I am going to look through the template for any substitution variables enclosed in double braces, {{ and }}, and replace it with result of a few functions. My first decision is how to get the name out from the matched string. I know it is two character in from both ends so I could use matchobj.group()[2:-2] but this would hard code the pattern. Instead I’ll use the grouping option of regular expressions and just enclose the variable name in parentheses and get the variable name using matchobj.group(1). This way, if I want to change the double braces to something else I can just change the regex pattern.

Then I need a way to map the variable name to the output I want. For this example I will just create a dictionary with the variable names as the key and the function to call as the value. This way if the variable name exists in the dictionary I can simply return the result of the function back.

To demonstrate I’ve create this example. I’ve included the template as a variable to make the example self contained. It should be self explanatory from the text this contains what is happening. The only other thing to mention is I change the matched string to lowercase to make the substitution case insensitive.

Regular expressions

Regular expressions are a powerful search language for when you can’t rely on the data being at a set position, in given structure or containing a marker you can look for. At their most basic entering a word will search through for that word; but you get the same with the find method. The power or regular expressions come from its special characters. You maybe use to wildcards ? and * (_ and % in SQL) – the same can be achieved with . and .* in regular expressions. The dot matches any character and an asterisks matches the previous character zero or more times, hence .* matches anything. These can be built up to very complex matches.

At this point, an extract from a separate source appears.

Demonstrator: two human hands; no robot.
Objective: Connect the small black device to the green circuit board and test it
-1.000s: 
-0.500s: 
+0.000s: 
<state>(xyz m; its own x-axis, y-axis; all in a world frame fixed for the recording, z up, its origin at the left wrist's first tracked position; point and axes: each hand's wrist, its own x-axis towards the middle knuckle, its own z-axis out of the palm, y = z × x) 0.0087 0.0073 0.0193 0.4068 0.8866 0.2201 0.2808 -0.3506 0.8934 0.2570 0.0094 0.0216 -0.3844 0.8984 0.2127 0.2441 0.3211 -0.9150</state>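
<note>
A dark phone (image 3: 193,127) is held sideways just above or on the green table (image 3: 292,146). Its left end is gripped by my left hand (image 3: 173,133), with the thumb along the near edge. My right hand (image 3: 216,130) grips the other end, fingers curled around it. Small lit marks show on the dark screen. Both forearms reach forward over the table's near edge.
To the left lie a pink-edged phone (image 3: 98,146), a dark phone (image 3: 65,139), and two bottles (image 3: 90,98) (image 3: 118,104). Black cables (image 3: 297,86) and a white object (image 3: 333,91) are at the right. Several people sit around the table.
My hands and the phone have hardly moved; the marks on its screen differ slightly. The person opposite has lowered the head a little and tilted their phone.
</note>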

Python supports regular expressions with the re module. The Python docs provide a brief summary of regular expression and the methods Python provides but cannot attempt to teach regular expressions and neither does this short blog post. Entire books have been dedicated to this but there are plenty of decent tutorials on the web to get you started. If you have a particular favourite you want to share put it in the comments.

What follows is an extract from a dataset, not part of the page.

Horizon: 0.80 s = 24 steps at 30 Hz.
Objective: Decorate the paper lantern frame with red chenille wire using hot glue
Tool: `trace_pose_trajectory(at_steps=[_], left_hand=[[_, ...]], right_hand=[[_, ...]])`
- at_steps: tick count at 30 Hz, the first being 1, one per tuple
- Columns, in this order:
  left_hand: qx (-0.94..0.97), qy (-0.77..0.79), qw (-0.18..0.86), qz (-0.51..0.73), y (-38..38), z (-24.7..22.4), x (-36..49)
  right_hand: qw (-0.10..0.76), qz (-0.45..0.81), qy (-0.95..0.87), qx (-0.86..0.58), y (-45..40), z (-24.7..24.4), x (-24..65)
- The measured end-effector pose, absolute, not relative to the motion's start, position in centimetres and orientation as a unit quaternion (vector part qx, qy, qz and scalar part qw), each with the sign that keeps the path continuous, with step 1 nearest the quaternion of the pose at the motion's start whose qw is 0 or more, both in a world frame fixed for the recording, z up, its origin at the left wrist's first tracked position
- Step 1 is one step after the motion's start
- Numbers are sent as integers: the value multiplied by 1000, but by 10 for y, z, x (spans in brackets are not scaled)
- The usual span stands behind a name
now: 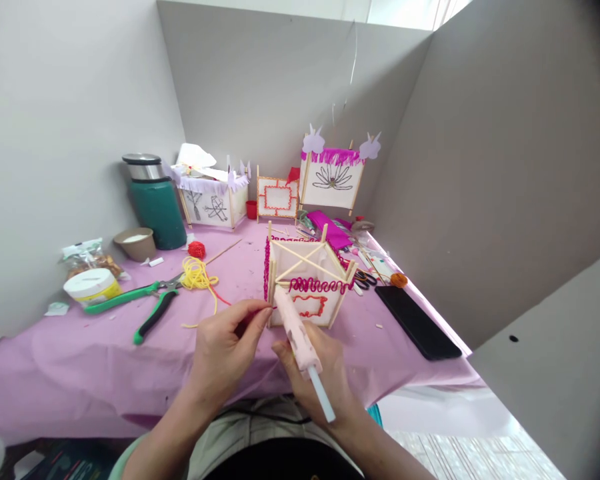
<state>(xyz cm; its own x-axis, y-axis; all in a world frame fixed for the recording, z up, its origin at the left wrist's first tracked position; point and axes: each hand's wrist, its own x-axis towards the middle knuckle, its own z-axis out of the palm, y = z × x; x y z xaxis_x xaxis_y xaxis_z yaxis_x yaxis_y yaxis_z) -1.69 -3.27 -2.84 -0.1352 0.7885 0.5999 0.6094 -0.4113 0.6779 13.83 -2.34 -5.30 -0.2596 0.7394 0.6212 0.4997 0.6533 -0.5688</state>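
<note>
My right hand (pixel 325 367) is wrapped around a pale pink hot glue gun (pixel 297 333), with a whitish glue stick (pixel 322 395) jutting from its back end. The gun's nose points at the near left corner of a small box-shaped lantern frame (pixel 307 267) made of wooden sticks and white panels. Magenta wavy yarn trims the frame's upper edges, and a red yarn outline marks its front panel. Pinched between thumb and forefinger of my left hand (pixel 233 337) is red yarn (pixel 223 300), close to that same corner. The exact spot under the nozzle is hidden.
Green-handled pliers (pixel 153 313), a yellow yarn bundle (pixel 196 273) and a red yarn ball (pixel 197 249) lie left. Behind them stand a green bottle (pixel 157 210) and a bowl (pixel 134 247). A black phone (pixel 415 320) and scissors (pixel 365 279) lie right; decorated panels (pixel 333 183) stand behind.
</note>
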Motion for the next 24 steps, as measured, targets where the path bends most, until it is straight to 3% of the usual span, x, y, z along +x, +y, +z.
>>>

As explained in the docs, unless you want to type in a lot of back slashes use the raw string format, r” or r””, when entering regular expressions in Python.

If you want to test whether your regular expression works try using regexr.com, put the regular expression in the top box and the sample text you want it to search through in the bottom box. It uses the PERL syntax, a regular expression starts with a slash (/) and continues to the last slash. You can then specify options (expression flags) after the last slash to control how the search works. So /Python/ is the regular expression to search for the word Python. At the time of writing regexr.com defaulted to the ([A-Z])\w+ which basically matches all words that begin with a capital letter (more later) storing the capital letter in question in group 1.

You can get a similar result to regexr.com in Python with the following code.

import re
text="Welcome to Python's Regular Expressions. I hope you enjoy what you F1nD."
regex=r"([A-Z])\w+"
for matchobj in re.finditer(regex,text):
    print('Matched %s with groups [%r]' % (matchobj.group(), matchobj.groups()))

I’ve skipped over what a match object is and the methods it provides but this should match Welcome, Python, Regular, Expressions and F1nD. Not quite what you were expecting when I said it matches all words that begin with a capital? The \w group doesn’t include any punctuation it stops at the hyphen with Python’s. But \w does include numbers and the underscore which is why it matches F1nD. Finally + requires one or more characters in the \w group after the capital it doesn’t match the capital I at the start of the second sentence.

If I wanted to include words with apostrophe’s and single letters you might be tempted to try ([A-Z])[a-z’]* but this matches any single capital letter so will also include F and D at the end (try it). As the only single letter words are A and I a working solution would be ([AI])|([A-Z])[a-z’]+

Hopefully this shows the power and the pitfalls of regular expressions and why getting matches to work can sometimes be harder than it first seems.